In August 2011, the NGO Wildlife Alliance announced a single Giant Ibis Thaumatibis gigantea had been captured on a camera-trap photography taken in the Southern Cardamom forest. This news came as a total surprise, as the Critically Endangered species and national iconic bird of Cambodia was considered long extinct in the southern part of the country. None of the numerous surveys conducted during the first decade of the 21th century in the Cardamom Mountains region had found the species and suitable habitat was considered too fragmented or degraded to sustain any surviving population. The vast dry deciduous forest of northern and eastern Cambodia was known to support virtually all the remaining population, estimated at 300 mature birds estimated by Birdlife International (2018).
The press communiqué further declares that “next steps are to engage in more research to determine the size of the population and whether this Giant Ibis indicates the presence of a breeding population which would bring new hope to this struggling population.” (Wildlife Alliance 2011).
The fact that the species is strictly resident and territorial as well as the time of the camera trap photo (during the species’ breeding season) were two elements speaking for the actual presence of a small population rather than a lone vagrant individual or survivor. However, no further dedicated work was done to investigate this incredible discovery, until the present survey conducted in January 2018, more than six years after the bird was photographed and exactly a hundred years after the historical record of a Giant Ibis in Koh Kong province (Williamson 1921).
Wildlife Alliance organised the logistical arrangements and assigned two rangers from the Sre Ambel station to accompany the surveyor. A GPS and 1:50.000 topo-sheets of the target area were provided.
The survey took place from 28 to 31 January 2018. The team consisted of Phirun (MoE ranger), Chamroeun (military ranger) and Frederic Goes (ornithologist). Typically, one of the rangers would accompany the surveyor while the other remained at the camp as guard and cook.
The field work was conducted on motorbike and on foot. Given the short period and specific target, survey method was limited to opportunistic search for direct visual or vocal contact with Giant Ibis.

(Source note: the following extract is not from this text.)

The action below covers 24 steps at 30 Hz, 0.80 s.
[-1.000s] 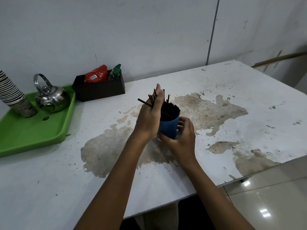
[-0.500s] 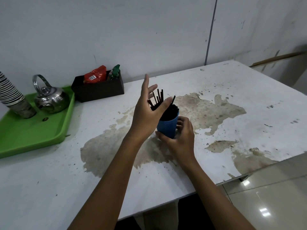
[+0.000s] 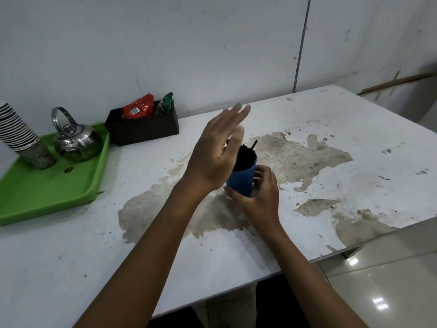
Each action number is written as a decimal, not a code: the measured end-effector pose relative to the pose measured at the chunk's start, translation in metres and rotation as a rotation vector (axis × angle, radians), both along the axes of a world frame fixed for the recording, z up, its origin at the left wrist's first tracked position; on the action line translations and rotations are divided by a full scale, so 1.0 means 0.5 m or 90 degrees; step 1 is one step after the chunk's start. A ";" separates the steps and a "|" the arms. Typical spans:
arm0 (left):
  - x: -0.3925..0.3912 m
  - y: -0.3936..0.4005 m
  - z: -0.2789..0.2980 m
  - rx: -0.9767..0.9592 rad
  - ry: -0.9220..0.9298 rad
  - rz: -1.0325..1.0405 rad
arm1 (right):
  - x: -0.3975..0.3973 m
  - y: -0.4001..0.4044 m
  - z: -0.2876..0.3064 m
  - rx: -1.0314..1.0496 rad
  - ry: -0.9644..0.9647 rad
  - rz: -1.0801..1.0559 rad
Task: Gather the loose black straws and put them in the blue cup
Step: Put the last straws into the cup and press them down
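The blue cup (image 3: 241, 179) stands on the stained white table (image 3: 307, 176), tilted slightly away from me, packed with black straws (image 3: 246, 156). One straw tip sticks up above the bundle at the far side. My right hand (image 3: 259, 192) wraps around the cup's lower right side. My left hand (image 3: 216, 152) hovers flat above and left of the cup mouth, fingers extended and blurred, holding nothing; it hides the left part of the straws.
A green tray (image 3: 47, 195) at the left holds a steel kettle (image 3: 75, 138) and a stack of paper cups (image 3: 19, 136). A black box (image 3: 144, 127) with snack packets sits by the wall. The table's front edge runs close on the right.
My left hand let go of the straws, opened flat and rose above the cup. The straws that stuck up have sunk lower into the cup. My right hand kept its hold.
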State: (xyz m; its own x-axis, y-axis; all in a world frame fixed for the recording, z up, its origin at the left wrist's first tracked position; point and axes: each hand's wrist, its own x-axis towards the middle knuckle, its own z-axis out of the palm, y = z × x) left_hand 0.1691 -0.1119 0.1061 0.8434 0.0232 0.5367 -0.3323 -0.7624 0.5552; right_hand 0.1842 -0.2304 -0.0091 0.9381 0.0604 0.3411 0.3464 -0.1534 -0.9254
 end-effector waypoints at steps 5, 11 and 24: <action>0.018 -0.028 0.013 0.290 0.067 0.005 | -0.005 0.000 0.004 -0.006 0.012 0.007; 0.028 -0.016 -0.009 0.266 0.179 0.004 | -0.004 0.001 0.006 -0.009 0.000 0.005; -0.011 0.036 -0.044 -0.218 0.179 0.050 | -0.008 -0.016 0.029 0.011 0.008 0.111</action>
State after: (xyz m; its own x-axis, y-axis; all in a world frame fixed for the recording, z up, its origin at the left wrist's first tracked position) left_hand 0.1636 -0.0939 0.0839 0.9443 0.2287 0.2367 -0.0810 -0.5356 0.8406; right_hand 0.1802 -0.2385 0.0052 0.9183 0.2169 0.3312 0.3543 -0.0768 -0.9320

Priority areas and sites to survey were selected using three main supports:
the location of the 2011 camera trap
the topo-maps to identify areas of permanent or seasonal water holes
discussion and informal interviews of local villagers, using Robson’s field guide (2008), showing plates featuring Giant Ibis and four other key and distinctive species likely to occur (Green Peafowl, White-winged Duck, Black-necked Stork and Sarus Crane) initially without pointing to or naming those species.
Giant Ibis Camera trap location
9:30am: arrival at Sre Ambel ranger station; preparation and travel to Kamlot village by motorbike (11:00am to 4:00pm); camp installation at the village pagoda; foot survey around the village until dusk.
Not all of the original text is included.